Né les pieds dans l’écume, entre les remparts de Brest et l’horizon infini, Ramine porte en lui le double héritage d’un père marin-pompier et d’études d’ethnologie marine. D’abord attiré par la rigueur scientifique, il se heurte vite aux limites d’un cadre académique trop étroit : « Je cherchais le sensible, la poésie, les couleurs. » Sous la lampe de bureau où il rédige sa thèse, il esquisse alors des pêcheurs directement sur de vieilles cartes marines. Ce geste instinctif deviendra sa signature : transformer les documents de navigation en toiles habitées par les visages, les gestes et les épopées des gens de mer.
Diplômé de l’École nationale des arts décoratifs, il se définit comme « butineur des mémoires portuaires, contemplateur des prouesses humaines ». L’armée, séduite par ce regard singulier, l’embarque dans des missions sur toutes les mers du globe ; en retour, Ramine restitue ces expériences en images pleines de sel et de lumière.

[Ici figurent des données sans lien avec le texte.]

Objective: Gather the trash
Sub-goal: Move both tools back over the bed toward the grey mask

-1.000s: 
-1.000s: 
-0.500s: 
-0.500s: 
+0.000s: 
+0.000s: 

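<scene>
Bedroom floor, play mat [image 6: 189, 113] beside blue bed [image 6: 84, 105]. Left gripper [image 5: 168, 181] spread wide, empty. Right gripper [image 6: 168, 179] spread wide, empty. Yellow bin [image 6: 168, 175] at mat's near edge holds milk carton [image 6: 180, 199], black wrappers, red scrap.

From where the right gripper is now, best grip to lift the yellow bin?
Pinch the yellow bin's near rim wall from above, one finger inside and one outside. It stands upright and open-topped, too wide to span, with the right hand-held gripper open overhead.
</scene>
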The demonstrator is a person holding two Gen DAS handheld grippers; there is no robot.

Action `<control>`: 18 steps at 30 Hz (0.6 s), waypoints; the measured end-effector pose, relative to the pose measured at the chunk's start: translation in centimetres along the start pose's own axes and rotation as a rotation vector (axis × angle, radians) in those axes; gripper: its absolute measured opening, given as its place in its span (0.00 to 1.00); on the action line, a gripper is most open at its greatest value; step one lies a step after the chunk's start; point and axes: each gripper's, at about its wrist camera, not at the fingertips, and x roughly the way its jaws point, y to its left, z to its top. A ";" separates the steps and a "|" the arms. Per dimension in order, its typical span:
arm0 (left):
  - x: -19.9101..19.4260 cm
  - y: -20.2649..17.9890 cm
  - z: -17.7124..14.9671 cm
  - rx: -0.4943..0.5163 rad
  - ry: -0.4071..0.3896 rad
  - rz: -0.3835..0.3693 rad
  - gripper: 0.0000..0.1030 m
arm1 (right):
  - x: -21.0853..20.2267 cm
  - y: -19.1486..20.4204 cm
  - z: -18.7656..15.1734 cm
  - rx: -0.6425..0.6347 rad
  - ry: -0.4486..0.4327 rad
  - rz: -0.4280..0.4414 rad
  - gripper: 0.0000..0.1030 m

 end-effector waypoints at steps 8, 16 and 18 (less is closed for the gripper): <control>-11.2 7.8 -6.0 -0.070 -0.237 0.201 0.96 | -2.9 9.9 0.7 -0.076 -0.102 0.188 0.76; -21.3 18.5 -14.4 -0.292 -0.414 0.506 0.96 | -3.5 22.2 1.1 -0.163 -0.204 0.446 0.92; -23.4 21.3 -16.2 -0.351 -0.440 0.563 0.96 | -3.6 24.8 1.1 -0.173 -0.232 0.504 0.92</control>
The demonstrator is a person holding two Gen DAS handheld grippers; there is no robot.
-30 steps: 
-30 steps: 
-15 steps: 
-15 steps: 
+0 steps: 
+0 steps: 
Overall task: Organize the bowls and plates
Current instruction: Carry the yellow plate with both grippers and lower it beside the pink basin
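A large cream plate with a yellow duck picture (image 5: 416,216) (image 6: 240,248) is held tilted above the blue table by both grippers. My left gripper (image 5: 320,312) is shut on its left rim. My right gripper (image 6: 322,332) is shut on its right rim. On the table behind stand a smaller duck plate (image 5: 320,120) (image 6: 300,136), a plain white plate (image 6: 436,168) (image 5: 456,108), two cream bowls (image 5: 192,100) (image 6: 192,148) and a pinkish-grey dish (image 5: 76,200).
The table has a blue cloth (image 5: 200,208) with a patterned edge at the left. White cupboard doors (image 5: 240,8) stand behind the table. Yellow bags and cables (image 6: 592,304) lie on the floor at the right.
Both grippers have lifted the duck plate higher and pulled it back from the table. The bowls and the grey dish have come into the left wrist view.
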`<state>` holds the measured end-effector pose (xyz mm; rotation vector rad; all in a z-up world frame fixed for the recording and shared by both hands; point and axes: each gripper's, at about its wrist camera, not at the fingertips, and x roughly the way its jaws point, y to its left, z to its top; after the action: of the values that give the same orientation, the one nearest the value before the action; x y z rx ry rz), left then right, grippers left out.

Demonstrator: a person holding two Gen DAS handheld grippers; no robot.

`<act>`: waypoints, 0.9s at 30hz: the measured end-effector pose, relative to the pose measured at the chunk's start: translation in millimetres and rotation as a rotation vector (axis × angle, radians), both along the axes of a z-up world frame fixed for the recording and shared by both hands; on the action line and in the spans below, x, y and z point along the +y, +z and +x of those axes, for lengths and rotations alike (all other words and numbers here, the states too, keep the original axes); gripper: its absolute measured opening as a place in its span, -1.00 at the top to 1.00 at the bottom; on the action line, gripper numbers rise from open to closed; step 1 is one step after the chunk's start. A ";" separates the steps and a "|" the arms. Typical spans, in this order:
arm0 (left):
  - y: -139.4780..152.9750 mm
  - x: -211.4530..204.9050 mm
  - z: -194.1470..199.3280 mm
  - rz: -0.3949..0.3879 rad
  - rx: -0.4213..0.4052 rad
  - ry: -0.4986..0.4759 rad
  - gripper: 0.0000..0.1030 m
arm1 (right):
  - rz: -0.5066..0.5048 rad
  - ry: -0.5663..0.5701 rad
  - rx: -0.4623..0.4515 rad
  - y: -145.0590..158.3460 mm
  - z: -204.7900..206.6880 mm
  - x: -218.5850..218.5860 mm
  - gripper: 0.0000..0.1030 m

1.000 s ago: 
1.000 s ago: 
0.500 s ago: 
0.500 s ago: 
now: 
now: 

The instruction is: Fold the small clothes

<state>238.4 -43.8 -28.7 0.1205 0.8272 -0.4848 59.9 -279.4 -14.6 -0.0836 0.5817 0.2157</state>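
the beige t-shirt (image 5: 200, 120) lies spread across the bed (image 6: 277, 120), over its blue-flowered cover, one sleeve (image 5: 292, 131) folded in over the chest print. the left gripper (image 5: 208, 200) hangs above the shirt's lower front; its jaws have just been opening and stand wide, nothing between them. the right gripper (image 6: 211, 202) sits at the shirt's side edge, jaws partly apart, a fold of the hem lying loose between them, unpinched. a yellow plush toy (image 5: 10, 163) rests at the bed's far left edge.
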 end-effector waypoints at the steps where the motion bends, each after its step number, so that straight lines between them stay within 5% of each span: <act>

La Batterie du Cap Nègre, carrefour d’histoires
Invité cette année à exposer à la Batterie du Cap Nègre, Ramine propose une plongée artistique dans la mémoire maritime. Parmi ses œuvres, certaines rendent hommage au Laborieux et au Protée, sous-marin français disparu en 1943 et reposant à 130 mètres de fond dans la baie de Cassis. À travers ses toiles, l’artiste fait ressurgir des fragments d’histoire souvent oubliés, mêlant l’esthétique au devoir de transmission.
Dans le même élan, il s’est lancé, il y a huit ans, sur les traces d’une mystérieuse goélette repérée sur une carte postale des années 1950. La légende indiquait simplement : « l’une des goélettes de l’École Navale dans la rade de Brest ». Intrigué, Ramine entame une enquête au long cours, de la Bretagne aux Flandres, en passant par Majorque, Alexandrie et Beyrouth, pour reconstituer le destin de ce navire fantôme.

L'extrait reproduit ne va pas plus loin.